The new guidelines are now published online in the European Heart Journal, European Respiratory Journal as well as on the ESC Website. The two societies co-wrote the document, which also draws from evidence collated by the previous set of guidelines from 2009.
The document introduces the new treatment algorithm for pulmonary arterial hypertension (PAH) together with treatment tables summarizing when to administer some of today’s newer medications. Outlined treatment strategies take patients’ risk profiles into account, and sequential and initial combination therapies are recommended based on new findings, and for the first time, early consideration for lung transplantation is recommended. A new treatment algorithm for chronic thromboembolic pulmonary hypertension (CTEPH) has also been made available, and includes surgical, medical and interventional strategies.
Professor Nazzareno Galiè, ESC Chairperson of the guidelines Task Force, said: “Since the 2009 guidelines a huge amount of evidence has accumulated on the pharmacological treatment of patients with PAH. We have reconciled all the available data in a comprehensive treatment algorithm and in multiple tables that give recommendations for different patient risk profiles. The information is inclusive enough to be applicable in different healthcare systems with heterogeneous drug availability. The algorithm for CTEPH is more detailed and recommends specific imaging tests to better define the treatment strategy.”
Both clinical and hemodynamic classifications have been updated with newer evidence on genetic and drug causes. Disorders among children have been classified, and pulmonary vascular resistance (PVR) has been included in the diagnosis of PAH. The document also introduces a novel diagnostic algorithm that starts with the echocardiographic probability of pulmonary hypertension (low, intermediate, high) and is followed by identification of the most common causes such as pulmonary hypertension due to heart diseases, lung diseases and CTEPH.
“Pulmonary hypertension can involve multiple clinical conditions,” said Professor Marc Humbert, European Respiratory Society (ERS) Co-Chairperson of the guidelines Task Force. “The updated classifications and new diagnostic algorithm will help clinicians to better define an individual patient’s disease so that the most appropriate treatment can be given.”
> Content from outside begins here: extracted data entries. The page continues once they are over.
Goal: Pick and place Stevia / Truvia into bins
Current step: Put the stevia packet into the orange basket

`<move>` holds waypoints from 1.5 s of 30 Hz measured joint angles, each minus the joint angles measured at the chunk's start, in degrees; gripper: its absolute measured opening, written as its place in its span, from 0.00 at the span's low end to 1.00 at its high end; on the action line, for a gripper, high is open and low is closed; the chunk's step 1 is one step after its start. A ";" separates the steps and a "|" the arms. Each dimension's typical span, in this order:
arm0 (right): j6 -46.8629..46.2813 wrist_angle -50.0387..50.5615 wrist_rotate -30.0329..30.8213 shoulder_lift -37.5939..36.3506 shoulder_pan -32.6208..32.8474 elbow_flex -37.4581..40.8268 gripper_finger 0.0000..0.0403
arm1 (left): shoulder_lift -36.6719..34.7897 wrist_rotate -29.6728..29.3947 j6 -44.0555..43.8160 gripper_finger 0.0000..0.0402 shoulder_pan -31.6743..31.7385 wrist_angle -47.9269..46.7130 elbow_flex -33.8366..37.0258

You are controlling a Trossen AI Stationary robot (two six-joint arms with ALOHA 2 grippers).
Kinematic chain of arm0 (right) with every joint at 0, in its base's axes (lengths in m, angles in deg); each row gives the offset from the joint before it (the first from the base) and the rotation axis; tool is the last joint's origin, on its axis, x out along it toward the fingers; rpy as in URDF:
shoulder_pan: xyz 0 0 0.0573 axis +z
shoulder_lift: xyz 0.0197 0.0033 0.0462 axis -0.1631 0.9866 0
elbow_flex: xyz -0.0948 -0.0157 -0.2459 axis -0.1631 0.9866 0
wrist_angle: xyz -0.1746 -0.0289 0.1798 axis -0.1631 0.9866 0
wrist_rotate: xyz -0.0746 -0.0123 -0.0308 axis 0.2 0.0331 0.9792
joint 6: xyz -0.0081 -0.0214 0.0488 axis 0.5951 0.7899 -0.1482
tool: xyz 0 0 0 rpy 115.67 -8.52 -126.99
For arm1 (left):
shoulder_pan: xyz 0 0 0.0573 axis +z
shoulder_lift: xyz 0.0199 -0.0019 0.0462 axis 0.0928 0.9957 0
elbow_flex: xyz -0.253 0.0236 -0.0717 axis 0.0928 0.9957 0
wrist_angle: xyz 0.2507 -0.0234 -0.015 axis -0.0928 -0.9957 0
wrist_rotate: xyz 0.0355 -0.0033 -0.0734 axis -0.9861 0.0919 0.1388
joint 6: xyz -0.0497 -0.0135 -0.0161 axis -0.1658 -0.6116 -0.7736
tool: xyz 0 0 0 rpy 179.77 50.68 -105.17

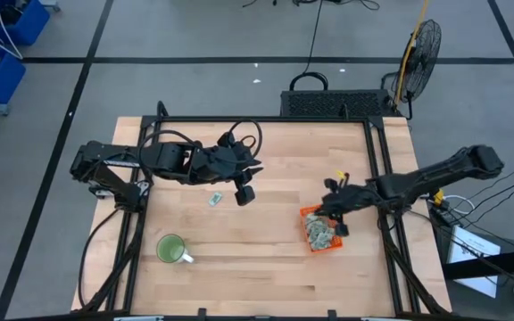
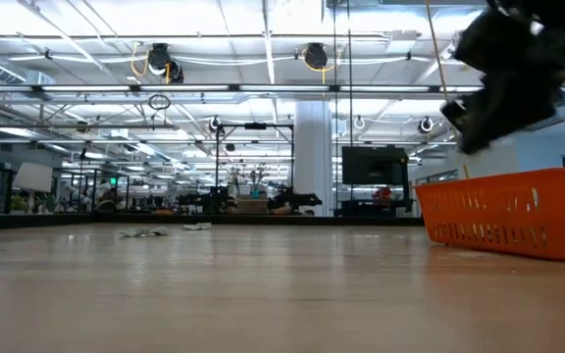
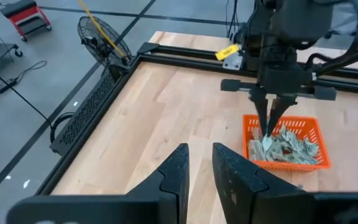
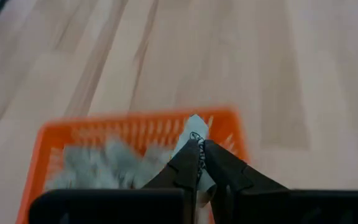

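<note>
Pale wooden tabletop (image 1: 266,267) carries a shallow bright-orange plastic tray (image 1: 309,214) at right, heaped with small pale green-and-white paper sachets (image 1: 319,234). Right gripper (image 4: 199,163) hangs over the tray, fingers nearly closed, pinching one sachet (image 4: 193,132). Left gripper (image 1: 244,193) hovers mid-table, fingers narrowly apart and empty, beside a lone sachet (image 1: 213,199). A round green mug (image 1: 170,249) stands near left.

We've got a butcher-block table (image 1: 266,267): orange tray (image 1: 309,214) under the right gripper (image 1: 335,220), one sachet (image 1: 213,199) and green mug (image 1: 170,248) near the left gripper (image 1: 245,193).
</note>
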 joint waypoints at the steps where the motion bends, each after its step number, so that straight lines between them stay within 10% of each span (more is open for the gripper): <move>1: -0.89 -0.04 -0.01 -1.18 0.77 1.75 0.04 | 0.00 0.00 0.00 0.19 0.00 0.01 0.00; 19: 4.65 -11.11 0.21 -5.50 2.64 10.05 0.27 | 0.00 -0.25 0.43 0.19 0.07 0.02 0.00; 31: 13.60 -29.73 0.51 -5.52 2.64 10.08 0.31 | 0.08 -11.96 -8.58 0.19 3.82 -14.65 0.21; 45: 17.08 -32.61 0.49 -5.52 2.64 10.08 0.30 | 0.44 1.77 -19.78 0.19 21.08 -4.35 24.21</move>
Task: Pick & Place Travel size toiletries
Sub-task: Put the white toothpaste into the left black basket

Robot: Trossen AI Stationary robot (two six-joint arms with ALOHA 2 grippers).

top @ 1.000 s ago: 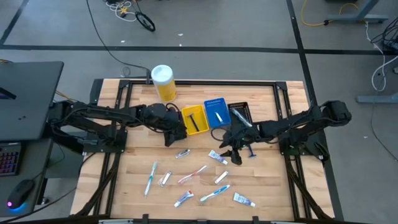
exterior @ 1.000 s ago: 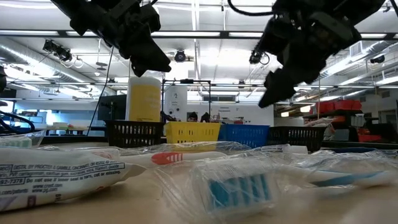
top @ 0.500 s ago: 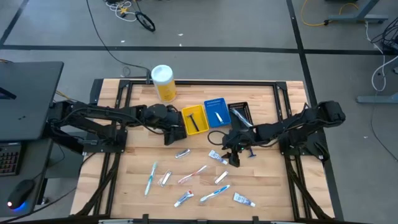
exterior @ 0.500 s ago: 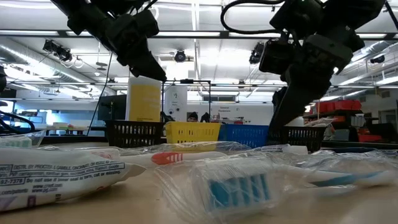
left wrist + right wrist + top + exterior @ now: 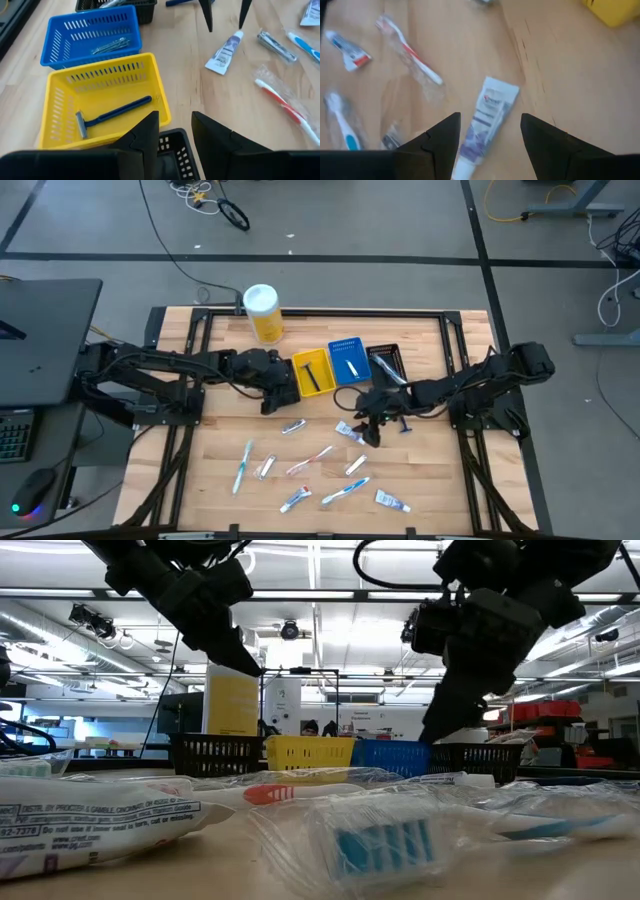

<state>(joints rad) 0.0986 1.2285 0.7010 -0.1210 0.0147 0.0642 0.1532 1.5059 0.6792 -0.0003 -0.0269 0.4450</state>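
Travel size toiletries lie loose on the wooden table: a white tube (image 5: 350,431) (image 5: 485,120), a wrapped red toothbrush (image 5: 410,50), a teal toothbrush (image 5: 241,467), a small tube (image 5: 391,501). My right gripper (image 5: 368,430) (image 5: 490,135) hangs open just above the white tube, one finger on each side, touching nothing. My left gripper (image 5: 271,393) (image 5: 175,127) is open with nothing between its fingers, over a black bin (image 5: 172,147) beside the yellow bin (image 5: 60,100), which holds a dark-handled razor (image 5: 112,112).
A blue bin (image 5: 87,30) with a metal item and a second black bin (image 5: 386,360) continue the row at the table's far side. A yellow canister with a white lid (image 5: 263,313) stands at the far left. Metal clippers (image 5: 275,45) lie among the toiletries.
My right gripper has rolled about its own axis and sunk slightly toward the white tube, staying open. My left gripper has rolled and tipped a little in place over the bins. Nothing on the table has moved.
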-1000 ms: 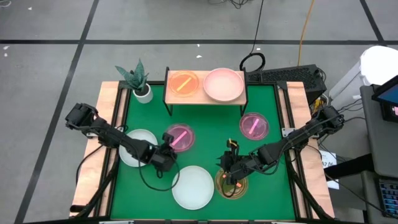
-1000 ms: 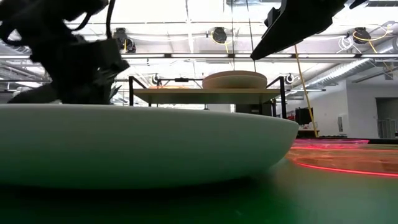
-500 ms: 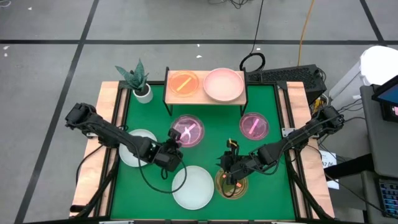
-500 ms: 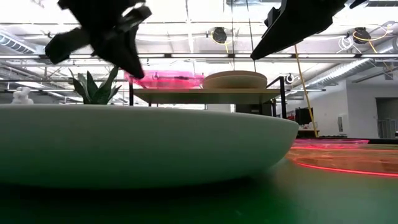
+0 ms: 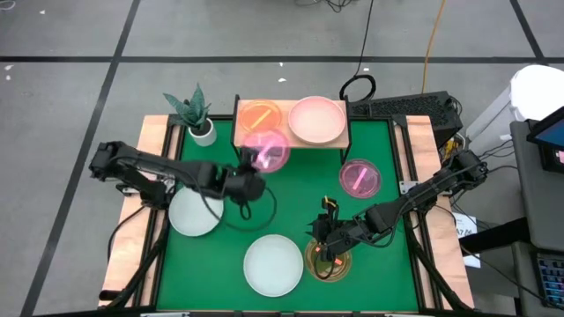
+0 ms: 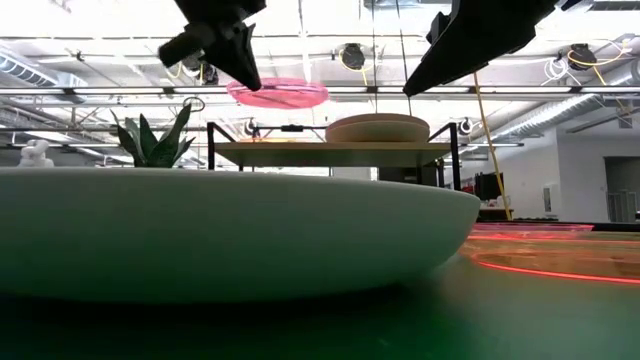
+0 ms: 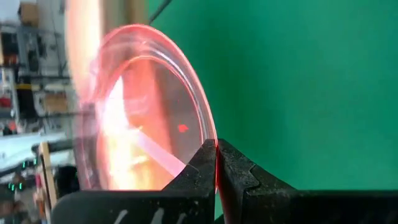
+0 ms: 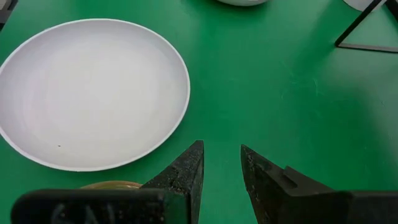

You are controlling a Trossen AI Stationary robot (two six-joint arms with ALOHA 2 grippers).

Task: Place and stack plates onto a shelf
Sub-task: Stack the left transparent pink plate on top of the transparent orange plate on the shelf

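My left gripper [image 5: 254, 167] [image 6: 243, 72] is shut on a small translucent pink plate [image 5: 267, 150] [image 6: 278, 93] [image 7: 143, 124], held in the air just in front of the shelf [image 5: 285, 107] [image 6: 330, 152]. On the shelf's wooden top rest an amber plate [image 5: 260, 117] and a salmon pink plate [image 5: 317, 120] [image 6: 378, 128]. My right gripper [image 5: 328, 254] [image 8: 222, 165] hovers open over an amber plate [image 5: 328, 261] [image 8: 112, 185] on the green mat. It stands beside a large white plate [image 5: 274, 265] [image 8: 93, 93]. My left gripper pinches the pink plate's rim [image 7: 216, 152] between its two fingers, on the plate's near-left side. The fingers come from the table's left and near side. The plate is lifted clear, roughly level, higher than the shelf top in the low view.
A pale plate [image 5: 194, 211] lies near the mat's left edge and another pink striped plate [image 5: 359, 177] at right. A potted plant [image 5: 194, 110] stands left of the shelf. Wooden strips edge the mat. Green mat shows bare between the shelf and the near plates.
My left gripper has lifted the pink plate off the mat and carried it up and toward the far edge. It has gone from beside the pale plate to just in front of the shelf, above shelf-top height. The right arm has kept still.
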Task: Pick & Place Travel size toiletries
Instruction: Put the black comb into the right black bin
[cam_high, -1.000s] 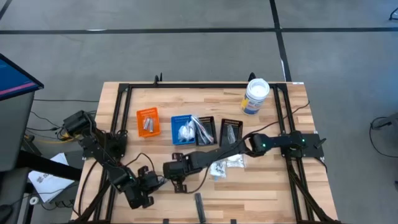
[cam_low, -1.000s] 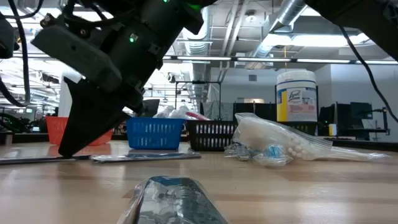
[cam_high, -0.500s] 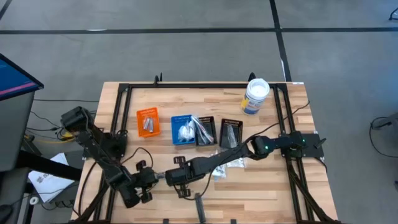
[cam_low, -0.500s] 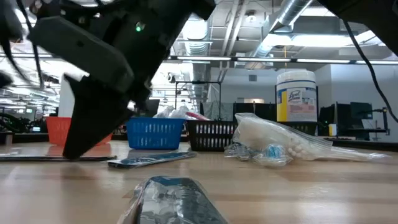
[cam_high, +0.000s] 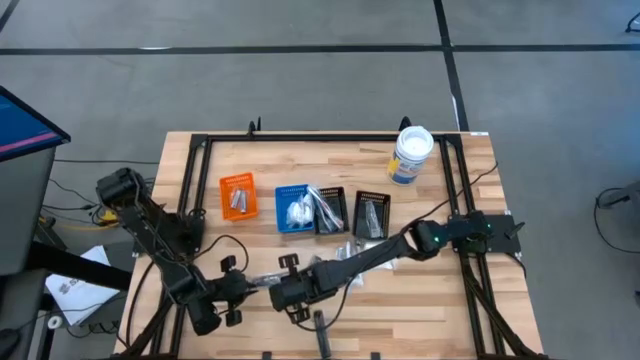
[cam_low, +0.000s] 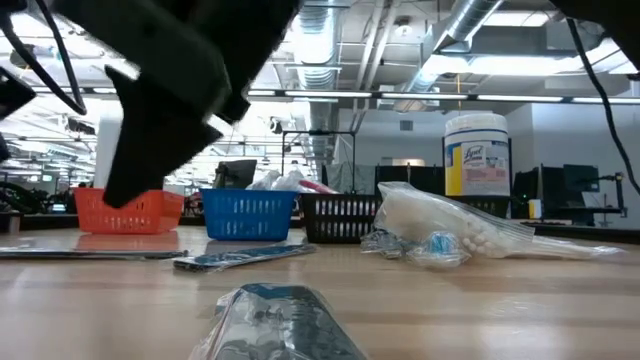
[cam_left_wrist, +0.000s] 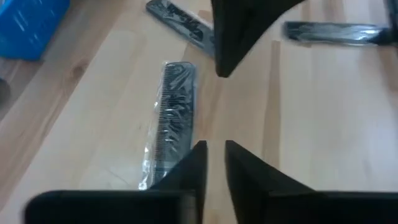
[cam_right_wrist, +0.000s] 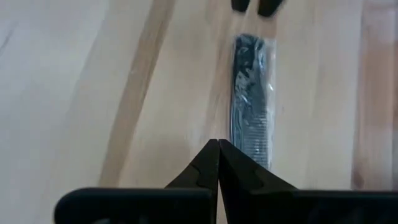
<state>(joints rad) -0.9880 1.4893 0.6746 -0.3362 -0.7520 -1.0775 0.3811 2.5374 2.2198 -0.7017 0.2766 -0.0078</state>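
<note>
The right gripper (cam_high: 292, 297) hovers low over the front-middle of the wooden table (cam_high: 440, 290), its fingers (cam_right_wrist: 217, 163) pressed together and holding nothing. Its arm reaches in a long diagonal from the right edge of the table. Just beyond its tips, in the right wrist view, lies a black comb in a clear wrapper (cam_right_wrist: 251, 96), flat on the wood and not touched by the gripper.

The left gripper (cam_high: 232, 300) sits near the front-left of the table, close beside the right one, its two fingers (cam_left_wrist: 191, 167) standing a narrow gap apart — empty as well. In the left wrist view the same wrapped comb (cam_left_wrist: 169, 118) lies ahead of those fingers, and two more dark wrapped sticks lie farther off: one (cam_left_wrist: 180, 17) partly hidden behind the other arm's gripper, one (cam_left_wrist: 333, 31) well to the side.

Toward the back of the table stand three small bins in a row: an orange bin (cam_high: 237, 195), a blue bin (cam_high: 292, 209) holding white crinkly packets, and a black bin (cam_high: 368, 213). A loose clump of clear-wrapped packets (cam_low: 440, 230) lies in front of the black bin (the low view shows white and blue inside the wrapping). A white tub with a blue label (cam_high: 411, 154) stands at the back right.
</note>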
Expert centers are given a pivotal role in the management of pulmonary hypertension, starting with the diagnostic process. Professor Humbert said: “Right heart catheterization is recommended for confirming the final diagnosis of PAH and CTEPH and this technically demanding procedure provides more accurate information and has lower morbidity when performed in expert centres. Patients with established hypertension should be referred early to expert centres to ensure they are given the best care.”
The new guidelines marks the first time satisfactory/unsatisfactory clinical responses to treatment are defined based on the change or maintenance of an individual patient’s risk profile. There are 9 clinical, functional, exercise, biochemical, imaging and haemodynamic parameters to be assessed in order to arrive at an estimated one year mortality of (<5%), intermediate (5-10%), or high (>10%).
Professor Galiè concluded: “The new data and the new recommendations included in this updated version of the pulmonary hypertension guidelines are intended to provide a practical approach to the management of these complex patients. In addition, the typical multidisciplinary approach will enhance the level of collaboration between various specialists and centres with different levels of expertise and experience.”